(Extracted data entries)

Start of Block

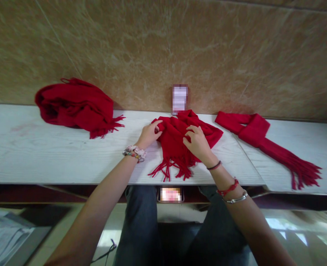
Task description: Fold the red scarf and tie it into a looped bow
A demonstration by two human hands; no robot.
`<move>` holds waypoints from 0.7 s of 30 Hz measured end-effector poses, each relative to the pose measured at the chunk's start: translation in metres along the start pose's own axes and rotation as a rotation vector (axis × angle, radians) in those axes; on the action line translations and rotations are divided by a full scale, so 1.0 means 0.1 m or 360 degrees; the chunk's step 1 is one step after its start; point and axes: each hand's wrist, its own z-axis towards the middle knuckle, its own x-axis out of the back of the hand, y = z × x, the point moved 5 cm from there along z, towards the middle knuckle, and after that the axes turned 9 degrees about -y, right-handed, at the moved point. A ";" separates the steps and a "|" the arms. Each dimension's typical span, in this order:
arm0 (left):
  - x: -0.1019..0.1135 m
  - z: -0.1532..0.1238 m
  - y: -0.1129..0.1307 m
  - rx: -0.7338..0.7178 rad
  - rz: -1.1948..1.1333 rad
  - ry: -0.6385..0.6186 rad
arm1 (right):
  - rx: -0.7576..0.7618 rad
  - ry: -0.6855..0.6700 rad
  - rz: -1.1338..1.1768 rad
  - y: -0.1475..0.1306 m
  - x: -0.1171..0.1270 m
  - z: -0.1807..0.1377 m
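Observation:
A red fringed scarf [177, 138] lies bunched on the white wooden table [41, 147] in front of me, its tassels hanging toward the front edge. My left hand [149, 133] grips the scarf's left side with curled fingers. My right hand [197, 143] pinches the cloth near its middle right. Both wrists wear bracelets.
A heaped pile of red scarves [75, 105] sits at the back left. A folded, knotted red scarf [265, 142] lies at the right with its fringe near the table edge. A blurred phone [179, 99] leans against the brown marble wall. Another blurred item [170, 194] rests on my lap.

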 end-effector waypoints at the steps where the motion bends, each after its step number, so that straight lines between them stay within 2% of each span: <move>1: 0.02 0.00 0.00 0.0028 0.0010 0.0056 | -0.0047 0.0090 0.0025 0.08 0.05 0.00; 4: 0.18 -0.04 -0.05 0.0155 0.0123 0.0324 | -0.0203 0.0345 0.0052 0.37 0.23 -0.04; 8: 0.48 -0.15 -0.27 0.0535 0.0253 0.0704 | -0.0496 0.0596 0.0031 0.79 0.44 -0.13; 11: 0.59 -0.22 -0.44 0.0774 0.0273 0.0725 | -0.0601 0.0579 -0.0032 0.90 0.48 -0.15; 13: 0.59 -0.23 -0.51 0.0838 0.0267 0.0683 | -0.0471 0.0518 -0.0077 0.80 0.44 -0.13; 15: 0.57 -0.23 -0.53 0.0833 0.0263 0.0695 | -0.0222 0.0373 -0.0128 0.59 0.34 -0.08; 17: 0.55 -0.22 -0.50 0.0738 0.0275 0.0800 | -0.0026 0.0158 -0.0214 0.39 0.22 -0.04; 19: 0.53 -0.19 -0.43 0.0542 0.0299 0.0894 | 0.0013 -0.0025 -0.0323 0.28 0.11 -0.01; 21: 0.47 -0.15 -0.34 0.0306 0.0320 0.0874 | -0.0038 -0.0125 -0.0412 0.26 0.07 0.02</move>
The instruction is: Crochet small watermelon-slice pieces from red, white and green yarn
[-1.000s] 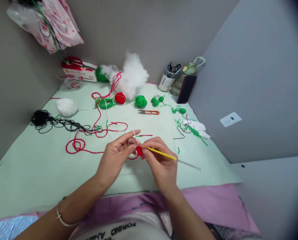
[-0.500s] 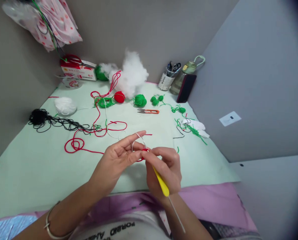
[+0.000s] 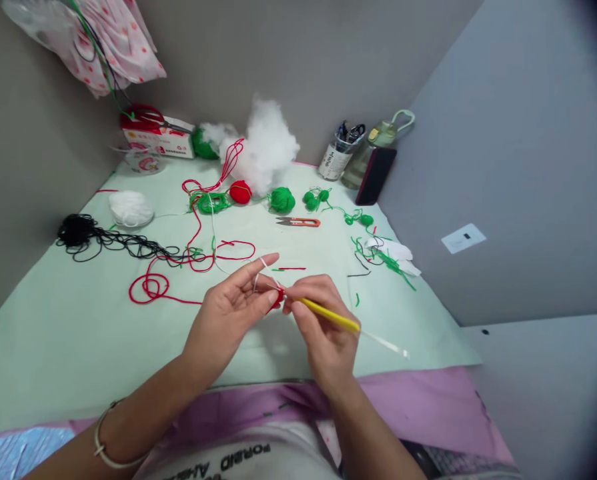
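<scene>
My left hand (image 3: 231,308) pinches a small red crocheted piece (image 3: 277,299) between thumb and fingers, with white yarn looped over the raised index finger. My right hand (image 3: 322,325) grips a yellow-handled crochet hook (image 3: 328,315), its tip at the red piece and its handle pointing right. Both hands meet just above the pale green table cover (image 3: 78,333). A strand of red yarn (image 3: 178,270) trails left from the piece in loops across the cover.
Black yarn (image 3: 85,233), a white yarn ball (image 3: 131,208), green yarn balls (image 3: 281,200), a red ball (image 3: 240,192), white stuffing (image 3: 268,147) and orange snips (image 3: 298,222) lie beyond the hands. A jar of tools (image 3: 335,160), a bottle (image 3: 365,150) and a phone (image 3: 375,175) stand at the back right.
My right hand swung the hook's handle from pointing down toward me back out to the right. The left hand stayed on the red piece, index finger slightly lower.
</scene>
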`<action>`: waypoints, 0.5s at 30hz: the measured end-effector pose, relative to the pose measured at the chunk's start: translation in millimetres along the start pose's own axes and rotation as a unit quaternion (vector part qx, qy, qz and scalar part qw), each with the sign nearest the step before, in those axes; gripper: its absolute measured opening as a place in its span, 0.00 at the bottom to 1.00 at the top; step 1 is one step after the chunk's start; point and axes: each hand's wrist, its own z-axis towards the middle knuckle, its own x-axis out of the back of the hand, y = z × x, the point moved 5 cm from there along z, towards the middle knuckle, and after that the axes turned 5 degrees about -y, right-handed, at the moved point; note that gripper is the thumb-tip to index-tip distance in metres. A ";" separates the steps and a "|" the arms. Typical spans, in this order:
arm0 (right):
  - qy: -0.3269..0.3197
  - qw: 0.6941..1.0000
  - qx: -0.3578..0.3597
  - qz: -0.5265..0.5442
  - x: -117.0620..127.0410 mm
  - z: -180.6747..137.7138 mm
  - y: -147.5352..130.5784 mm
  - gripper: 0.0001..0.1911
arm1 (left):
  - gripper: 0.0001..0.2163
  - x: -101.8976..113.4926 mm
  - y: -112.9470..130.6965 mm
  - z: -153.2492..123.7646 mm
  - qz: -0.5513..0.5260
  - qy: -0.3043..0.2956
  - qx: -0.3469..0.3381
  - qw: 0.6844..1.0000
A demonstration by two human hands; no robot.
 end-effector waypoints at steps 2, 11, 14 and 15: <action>0.019 0.986 0.083 -0.142 -2.8 -6.0 -6.7 0.19 | 0.24 -0.7 -2.5 -1.1 -0.006 0.010 -0.004 1.000; 0.010 0.998 0.064 -0.008 -3.1 -2.7 -4.0 0.19 | 0.18 -4.8 -8.7 0.5 -0.144 -0.065 0.105 0.982; 0.019 0.997 0.006 0.076 2.5 0.8 0.3 0.13 | 0.18 -1.7 -5.3 1.1 -0.140 -0.066 0.106 0.982; 0.028 0.994 -0.006 0.101 4.1 1.0 1.8 0.12 | 0.18 -0.5 -4.1 1.3 -0.137 -0.066 0.104 0.983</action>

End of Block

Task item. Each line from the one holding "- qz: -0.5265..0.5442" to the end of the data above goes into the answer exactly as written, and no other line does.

Output.
  - qz: -0.5265..0.5442
  - x: -117.0620..127.0410 mm
  - z: -180.6747..137.7138 mm
  - y: -147.5352..130.5784 mm
  - gripper: 0.0001..0.1911
arm1 (left):
  - gripper: 0.0001..0.2163
  - x: -101.8976..113.4926 mm
  - y: -112.9470..130.6965 mm
  - z: -153.2492..123.7646 mm
  - qz: -0.5513..0.5260
  - qy: -0.3043..0.2956
  - qx: -0.3469..0.3381
  - qw: 0.6844..1.0000
A demonstration by two human hands; no robot.
 end-effector waypoints at steps 2, 11, 14 and 15: <action>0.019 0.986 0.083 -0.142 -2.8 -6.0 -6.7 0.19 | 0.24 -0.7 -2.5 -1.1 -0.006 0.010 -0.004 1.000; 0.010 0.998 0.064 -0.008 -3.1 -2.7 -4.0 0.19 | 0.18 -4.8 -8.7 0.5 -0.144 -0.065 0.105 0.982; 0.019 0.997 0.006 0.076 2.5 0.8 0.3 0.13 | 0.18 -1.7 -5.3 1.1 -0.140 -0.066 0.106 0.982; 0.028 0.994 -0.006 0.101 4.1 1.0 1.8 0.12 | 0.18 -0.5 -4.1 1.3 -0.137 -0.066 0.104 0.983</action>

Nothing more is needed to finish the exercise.